The 16 current arist-owners “have equal ownership and majority
ownership in the company,” according to TIDAL senior executive Vania
Schlogel. New artists who join Tidal will also “be
participating in the equity upside of this,” she said. Exactly
who is eligible to participate and how equity – which is, after
all a finite resource – will be divided, remains as unclear as
many details surrounding TIDAL.
More Control & Money For All
All artists, whether partners or not, will earn more money per
stream than they do on Spotify and other existing music
services, according to Schlogel. One reason that TIDAL may be
able to keep that promise is that there is no free listening
tier diluting profits from paying customers. Another is
TIDAL’s $19.99 price for hi-def streaming.
In the end, the size of payments will be driven primarily by
how many users TIDAL can entice to sign up and pay monthly.
Our informal poll is running 3 to 1 against TIDAL. [You can still vote here.] These results are
a reflection of the concerns of musicians, labels and others in
the industry, in part because TIDAL has been slow to share
information.
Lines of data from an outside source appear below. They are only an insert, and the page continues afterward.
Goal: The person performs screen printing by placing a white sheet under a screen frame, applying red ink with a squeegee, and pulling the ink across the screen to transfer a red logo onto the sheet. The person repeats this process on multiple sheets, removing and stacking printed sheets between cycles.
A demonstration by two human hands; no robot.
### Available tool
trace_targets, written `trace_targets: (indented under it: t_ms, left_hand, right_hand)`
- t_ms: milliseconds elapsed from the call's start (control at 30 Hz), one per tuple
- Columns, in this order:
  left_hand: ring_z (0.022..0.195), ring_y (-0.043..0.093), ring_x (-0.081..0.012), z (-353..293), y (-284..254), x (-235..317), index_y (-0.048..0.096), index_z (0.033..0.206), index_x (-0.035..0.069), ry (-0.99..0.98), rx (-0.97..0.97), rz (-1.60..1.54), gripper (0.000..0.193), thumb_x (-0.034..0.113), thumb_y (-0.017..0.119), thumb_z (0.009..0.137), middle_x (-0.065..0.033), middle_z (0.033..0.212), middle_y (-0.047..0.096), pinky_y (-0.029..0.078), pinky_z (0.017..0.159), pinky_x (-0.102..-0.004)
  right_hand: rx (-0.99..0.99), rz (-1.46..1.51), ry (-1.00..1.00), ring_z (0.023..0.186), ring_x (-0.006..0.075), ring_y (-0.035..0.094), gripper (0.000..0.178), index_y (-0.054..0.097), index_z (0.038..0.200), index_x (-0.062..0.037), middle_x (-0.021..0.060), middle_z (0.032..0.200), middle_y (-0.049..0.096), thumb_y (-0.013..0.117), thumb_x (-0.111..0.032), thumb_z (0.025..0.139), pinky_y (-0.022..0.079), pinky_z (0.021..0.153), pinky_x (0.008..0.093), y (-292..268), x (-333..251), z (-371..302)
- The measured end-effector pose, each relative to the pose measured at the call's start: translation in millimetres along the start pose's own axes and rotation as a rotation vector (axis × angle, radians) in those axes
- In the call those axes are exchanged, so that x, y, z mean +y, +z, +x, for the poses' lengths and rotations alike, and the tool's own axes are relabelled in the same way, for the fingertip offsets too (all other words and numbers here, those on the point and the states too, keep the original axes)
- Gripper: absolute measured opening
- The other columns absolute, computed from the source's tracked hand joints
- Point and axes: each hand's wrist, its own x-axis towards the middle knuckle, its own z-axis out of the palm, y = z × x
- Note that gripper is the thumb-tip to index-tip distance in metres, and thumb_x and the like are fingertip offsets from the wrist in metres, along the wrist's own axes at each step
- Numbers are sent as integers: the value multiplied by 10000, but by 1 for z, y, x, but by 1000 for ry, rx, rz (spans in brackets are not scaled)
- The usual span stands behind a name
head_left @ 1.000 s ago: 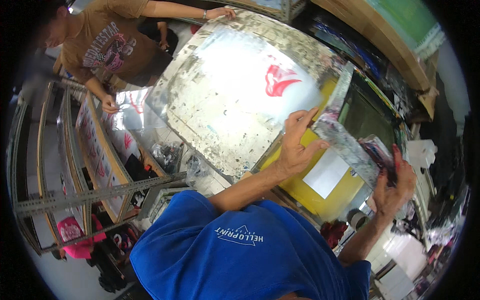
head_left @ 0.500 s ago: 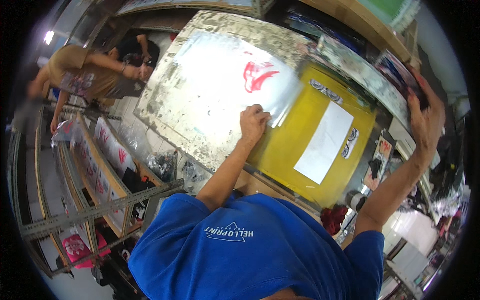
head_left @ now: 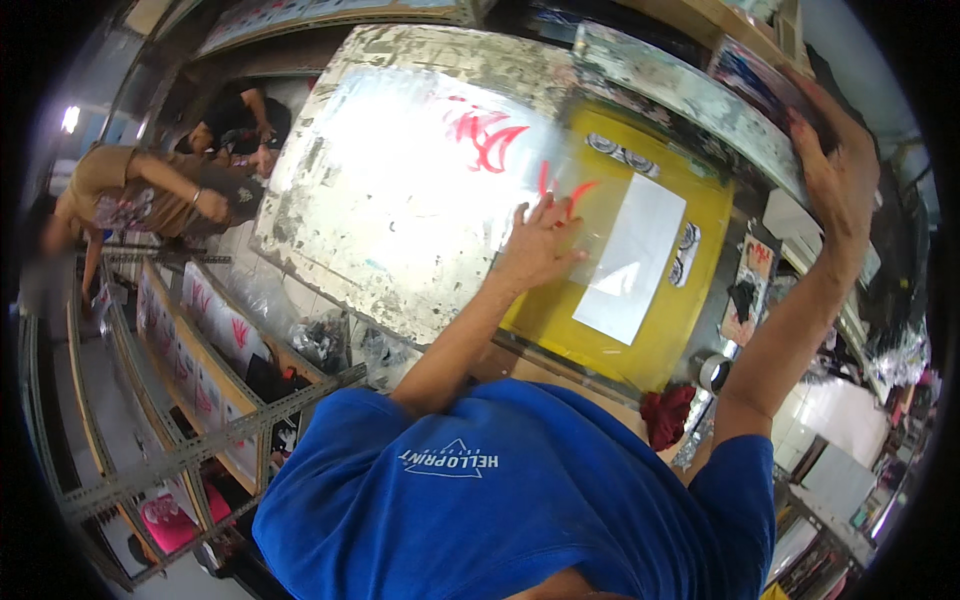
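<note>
A thin clear sheet with red printed marks (head_left: 485, 138) lies across the pale, paint-stained worktable (head_left: 330, 200). Its right part overlaps a yellow panel (head_left: 545, 315), which bears a white paper rectangle (head_left: 640, 255) and black-and-white printed strips (head_left: 622, 155). My left hand (head_left: 540, 250) is over the sheet beside a red mark, its fingers spread. At the upper right, my right hand (head_left: 840, 165) is raised, with its fingers curled round the end of a long pale, paint-smeared frame bar (head_left: 690, 105). What lies under its fingers is partly hidden.
To the left, a metal rack (head_left: 215, 440) holds boards with red-printed sheets. Two people (head_left: 150, 185) are beyond the table's left side. A dark red cloth (head_left: 668, 415) and a roll of tape (head_left: 714, 372) lie near my right elbow.
My left hand has moved right and its fingers have spread from a pinch. The clear sheet has shifted right over the yellow panel. My right hand stays at the frame.
</note>
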Motion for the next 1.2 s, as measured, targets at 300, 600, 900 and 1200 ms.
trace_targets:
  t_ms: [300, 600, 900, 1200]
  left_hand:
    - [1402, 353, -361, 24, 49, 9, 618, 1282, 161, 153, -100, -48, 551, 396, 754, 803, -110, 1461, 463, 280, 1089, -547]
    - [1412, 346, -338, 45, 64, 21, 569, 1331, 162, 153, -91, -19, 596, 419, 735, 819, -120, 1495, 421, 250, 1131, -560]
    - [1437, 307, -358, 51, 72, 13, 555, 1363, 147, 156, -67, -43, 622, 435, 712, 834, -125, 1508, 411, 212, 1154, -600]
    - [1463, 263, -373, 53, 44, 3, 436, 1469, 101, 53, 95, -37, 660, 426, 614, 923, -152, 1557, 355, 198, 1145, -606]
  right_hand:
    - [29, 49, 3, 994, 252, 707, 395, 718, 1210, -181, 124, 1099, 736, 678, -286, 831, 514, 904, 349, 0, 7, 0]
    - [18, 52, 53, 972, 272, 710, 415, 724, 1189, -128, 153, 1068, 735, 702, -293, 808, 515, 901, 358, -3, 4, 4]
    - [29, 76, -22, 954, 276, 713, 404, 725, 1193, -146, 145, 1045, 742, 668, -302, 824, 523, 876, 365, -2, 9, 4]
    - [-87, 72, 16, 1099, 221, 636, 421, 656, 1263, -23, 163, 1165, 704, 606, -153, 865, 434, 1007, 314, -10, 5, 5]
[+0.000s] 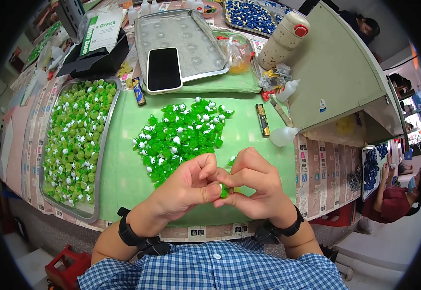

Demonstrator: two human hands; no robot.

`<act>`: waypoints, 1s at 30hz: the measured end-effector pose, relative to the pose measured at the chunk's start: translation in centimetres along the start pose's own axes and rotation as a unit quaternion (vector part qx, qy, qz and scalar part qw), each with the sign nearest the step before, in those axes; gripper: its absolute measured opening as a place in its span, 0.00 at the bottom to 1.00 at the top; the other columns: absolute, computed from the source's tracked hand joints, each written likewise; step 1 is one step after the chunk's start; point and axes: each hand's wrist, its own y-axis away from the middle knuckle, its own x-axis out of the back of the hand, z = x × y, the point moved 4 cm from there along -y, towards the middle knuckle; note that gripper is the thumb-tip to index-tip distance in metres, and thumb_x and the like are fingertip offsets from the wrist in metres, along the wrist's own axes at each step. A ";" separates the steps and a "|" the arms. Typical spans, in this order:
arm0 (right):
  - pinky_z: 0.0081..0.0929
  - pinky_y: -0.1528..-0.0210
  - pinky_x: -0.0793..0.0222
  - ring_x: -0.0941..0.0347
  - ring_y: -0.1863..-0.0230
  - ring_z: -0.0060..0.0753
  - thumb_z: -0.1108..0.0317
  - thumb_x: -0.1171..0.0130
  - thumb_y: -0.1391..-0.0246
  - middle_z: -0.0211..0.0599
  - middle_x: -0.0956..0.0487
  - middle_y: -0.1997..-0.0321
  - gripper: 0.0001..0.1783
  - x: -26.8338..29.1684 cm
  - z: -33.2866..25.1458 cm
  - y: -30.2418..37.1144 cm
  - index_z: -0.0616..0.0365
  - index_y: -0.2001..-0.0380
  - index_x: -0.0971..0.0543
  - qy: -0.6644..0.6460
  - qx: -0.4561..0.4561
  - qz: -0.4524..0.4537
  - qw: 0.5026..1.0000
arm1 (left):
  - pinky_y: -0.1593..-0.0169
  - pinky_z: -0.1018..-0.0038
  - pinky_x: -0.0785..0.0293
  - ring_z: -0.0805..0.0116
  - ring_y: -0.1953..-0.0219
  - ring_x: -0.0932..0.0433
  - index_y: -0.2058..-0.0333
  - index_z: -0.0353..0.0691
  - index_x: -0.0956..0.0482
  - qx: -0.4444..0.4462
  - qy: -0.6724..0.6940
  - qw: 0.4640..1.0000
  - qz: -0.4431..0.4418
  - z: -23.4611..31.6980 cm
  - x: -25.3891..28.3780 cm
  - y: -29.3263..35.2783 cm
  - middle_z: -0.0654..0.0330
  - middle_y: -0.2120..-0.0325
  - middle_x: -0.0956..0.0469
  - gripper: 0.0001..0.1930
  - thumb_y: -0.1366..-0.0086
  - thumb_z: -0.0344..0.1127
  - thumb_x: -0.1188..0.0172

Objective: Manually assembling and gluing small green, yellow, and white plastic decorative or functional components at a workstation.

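Nearest the camera, both forearms are coming up from the lower edge over a blue checked shirt (215,270), each wrist wearing a black band. The left hand (184,188) is lying palm-inward, its fingers curled and its thumb pressing forward against a small green piece (225,190). The right hand (254,186) is meeting it knuckle to knuckle, fingers folded tight, pinching the same green piece from the other side. So both hands are closing on that one piece, which is sitting between the thumbs and fingertips just above the near edge of the green mat (118,164).

Just beyond the hands, a loose pile of bright green pieces with white dots (179,133) is spreading over the mat. To the left, a metal tray (105,145) is holding many paler green pieces, filling most of it. On the right side of the mat, a small dark and gold tube (262,119) is lying beside a white squeeze bottle (284,136).

Farther off, a smartphone (163,69) with a dark screen is resting partly on a second, shallow metal tray (191,41). A beige flask with a red cap (284,39) is leaning near a pale box (338,72). At the far right, another person in a red top (394,200) is sitting.
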 end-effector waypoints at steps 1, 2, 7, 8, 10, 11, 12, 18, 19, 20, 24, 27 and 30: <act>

As I told International Business Times, the
backlash is understandable given that the launch felt a bit
like TIDAL was mostly about further enriching 16 already rich
But as I said to IBT reporter Max
Willins,”I’m still hopeful. These are smart people who, I
believe, care about music as well as commerce. It would be
particularly disappointing if they did not work to help other
artists who are struggling as they once did.”